When I was younger I use to always write little short stories or poems and my mother, being the proud mother she is would always put them on our refrigerator. Writing was something that always came natural to me, I guess you could say it is my first true love, as cliche as it sounds. Writing down my thoughts were always easier than verbally speaking on things I was not strong enough to say, and even sometimes now I write things down when my voice is sometimes weaker. But, as I have grown and matured my writing has too, along with my voice, and I am no longer afraid to voice my opinion. I write poems mainly based on experiences I have, or sometimes I step outside the box and write about things that others can relate too. Being a writer, I have grown to understand that criticism is good, and sometimes I forget that. My biggest fears are someone reading something I have written and not liking it, giving me negative feed-back, or not being able to relate too it. And as far as my first point of someone not liking it I know that, that too is okay, because it is just one persons opinion. As long as someone, just one person, can relate to anything I write I feel like I have conquered the world! It makes me feel good knowing that something I have written has helped, or changed someones day/life/mood.

Going back to my point of knowing that all criticism is good really hit me hard my senior year of undergrad in my Capstone class. For any alumnus of NJCU you would know that “Professor James” was probably the toughest professor but he was only tough because he wanted the best work from you. He was always reasonable and told you what you needed to hear, not what you wanted, but man… I wanted to really hurt him this particular day. For this Capstone class we each had to pick a particular topic and write about it(the type of papers we were writing were called Long form), along with two sidebars( two pieces that added to your bigger story but were two separate topics that connected still to the bigger picture).
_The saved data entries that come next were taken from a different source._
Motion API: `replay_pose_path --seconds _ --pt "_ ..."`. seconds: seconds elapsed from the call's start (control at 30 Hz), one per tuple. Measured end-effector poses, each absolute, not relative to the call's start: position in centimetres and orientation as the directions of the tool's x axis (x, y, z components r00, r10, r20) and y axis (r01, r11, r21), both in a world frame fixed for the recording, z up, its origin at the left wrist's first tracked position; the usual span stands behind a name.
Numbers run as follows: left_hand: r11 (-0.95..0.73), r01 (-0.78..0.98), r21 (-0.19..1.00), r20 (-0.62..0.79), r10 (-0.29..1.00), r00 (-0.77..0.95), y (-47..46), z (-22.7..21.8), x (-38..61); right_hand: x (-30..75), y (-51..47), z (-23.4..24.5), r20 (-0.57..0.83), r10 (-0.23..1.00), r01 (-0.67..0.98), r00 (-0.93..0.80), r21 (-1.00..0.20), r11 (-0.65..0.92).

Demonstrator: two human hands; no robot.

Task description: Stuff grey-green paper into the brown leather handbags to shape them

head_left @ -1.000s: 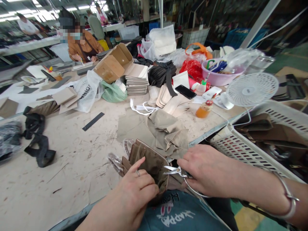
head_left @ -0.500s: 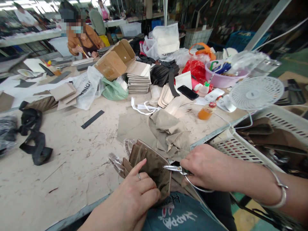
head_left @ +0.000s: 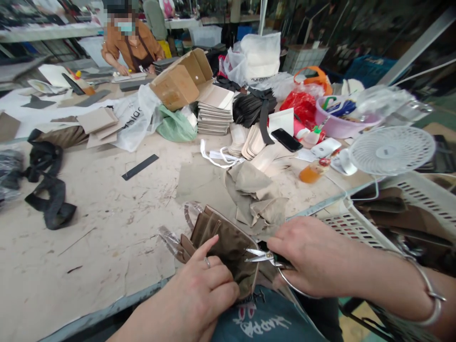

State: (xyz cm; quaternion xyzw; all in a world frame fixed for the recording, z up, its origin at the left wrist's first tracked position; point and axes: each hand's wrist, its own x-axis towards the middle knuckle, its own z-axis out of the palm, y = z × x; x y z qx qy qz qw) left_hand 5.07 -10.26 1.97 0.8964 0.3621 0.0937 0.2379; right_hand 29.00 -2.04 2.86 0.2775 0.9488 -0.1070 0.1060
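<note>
At the near edge of the bench (head_left: 107, 213), toward its right-hand end, lies the brown bag (head_left: 233, 244), its lower part hanging over the teal apron (head_left: 265, 325); clear plastic (head_left: 169, 239) sticks out from its left side. The left hand (head_left: 204, 285) grasps the bag, three fingers curled against the cloth and the index finger stretched out over it; the thumb is hidden. The right hand (head_left: 302, 251) is closed around the handles of a pair of scissors (head_left: 265, 257); the blades stand a little apart, tips over the bag's right border, though whether they touch the cloth I cannot tell.

Just beyond the bag lie crumpled beige fabric pieces (head_left: 245, 180); along the bench's right edge come a bottle of orange liquid (head_left: 309, 174) and a white fan (head_left: 392, 151), with a white crate (head_left: 351, 217) of brown goods just outside that edge. Farther back sit a black phone (head_left: 287, 140), a stack of pale panels (head_left: 215, 114), an open cardboard box (head_left: 176, 91) and a lilac basin (head_left: 331, 122), the last near the far right corner; toward the left edge lies a twisted black strap (head_left: 59, 194), with a flat dark strip (head_left: 140, 167) between it and the fabric pieces; past the far left part, a co-worker (head_left: 140, 52) bends over work, both hands low.
</note>
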Motion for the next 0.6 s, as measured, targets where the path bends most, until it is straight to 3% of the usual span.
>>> replay_pose_path --seconds 0.33,0.6 --pt "-0.621 0.616 0.485 0.008 0.707 0.707 -10.6 1.8 5.1 28.8 -1.1 2.0 -0.280 0.376 0.404 -0.883 -0.048 0.913" --pt "-0.630 0.597 0.496 0.031 0.700 0.713 -10.8 1.5 4.5 29.2 -1.6 1.3 -0.269 0.445 0.495 -0.854 -0.162 0.854"
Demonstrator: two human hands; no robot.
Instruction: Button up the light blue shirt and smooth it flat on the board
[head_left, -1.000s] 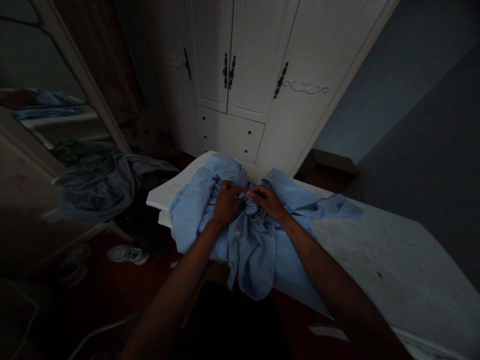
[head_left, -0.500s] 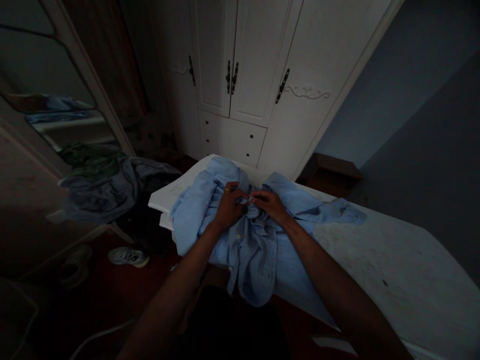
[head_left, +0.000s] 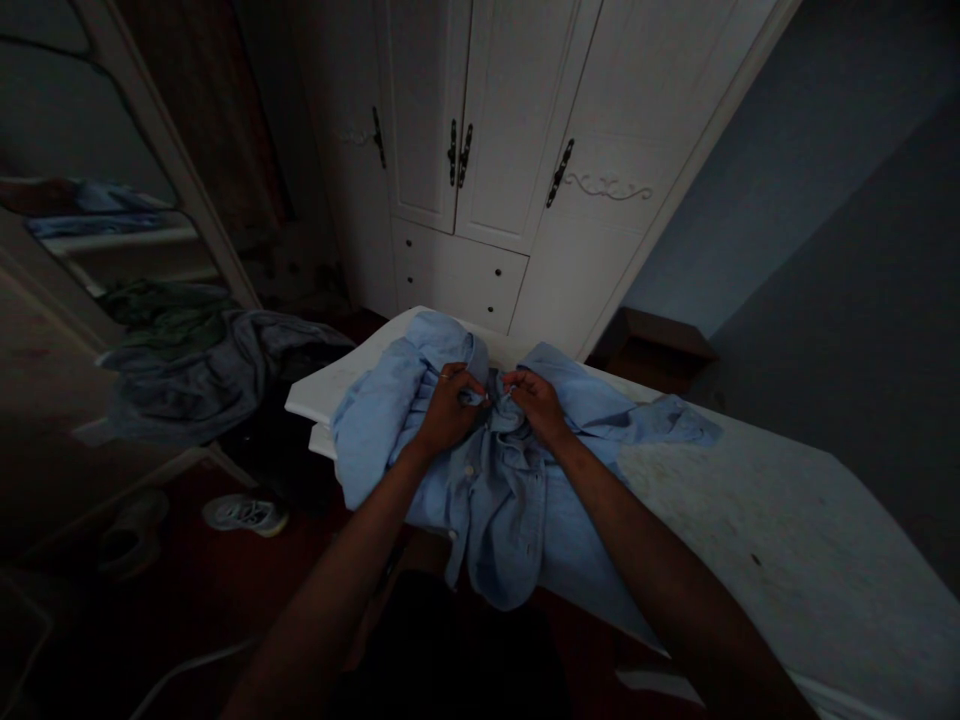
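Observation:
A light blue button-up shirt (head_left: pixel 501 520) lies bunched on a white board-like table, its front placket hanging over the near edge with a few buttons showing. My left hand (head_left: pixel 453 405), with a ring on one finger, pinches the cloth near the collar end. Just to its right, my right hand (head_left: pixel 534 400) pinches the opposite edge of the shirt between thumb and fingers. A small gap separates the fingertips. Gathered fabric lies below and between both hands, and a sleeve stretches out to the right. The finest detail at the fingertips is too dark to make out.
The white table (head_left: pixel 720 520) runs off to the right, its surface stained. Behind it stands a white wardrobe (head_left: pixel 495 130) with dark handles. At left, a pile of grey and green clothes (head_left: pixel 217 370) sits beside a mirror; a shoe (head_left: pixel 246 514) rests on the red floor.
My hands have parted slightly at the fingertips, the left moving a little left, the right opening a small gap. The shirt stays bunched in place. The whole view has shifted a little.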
After showing Professor James my paper although not entirely finished I was super proud of my accomplishments, and was ready for his praises but he proceeded to give me feedback, AND IT WAS NOT what I wanted to hear. Mhm! When I tell you I was so angry at him and he knew it too. I know what he told me would only help my paper in the long run but I was so crushed by what he said I couldn’t even edit my paper for at least twenty minutes. Everything I wrote after I hated, and I was really struggling because every week we were supposed to have a different, more completed draft. All semester the only thing we did was work on our Long Form/Side Bar Stories. I wanted to scream I was so angry. All of my classmates were laughing at me because they never saw me upset before, and because he tore me a new one I wanted to rip everyone’s head off in the process. Afterwards of course, I calmed down and my professor did give me more feedback, this I appreciated too, but it made me feel proud all over again to be an English major and subsequently follow my dreams.

He told me, “Jordan, I know I was rough on you tonight, but in all honesty your writing has improved over the years being my student. It really has.” I will never forget what he told me because that helped me grow as well.

It is my dream to write children’s books, and with all the poems I have written and the few short stories I have done I feel like I am getting closer to my dream. Writing is something that calms me, and although sometimes I do not write as much as I need too, when I do write I fall in love with it all over again. I write sometimes until my fingers start to hurt, and I know when that happens I have nothing else to say. All my thoughts are on paper, or in this case, a screen.

I say all of this to say, do what you love! If it makes you happy do it!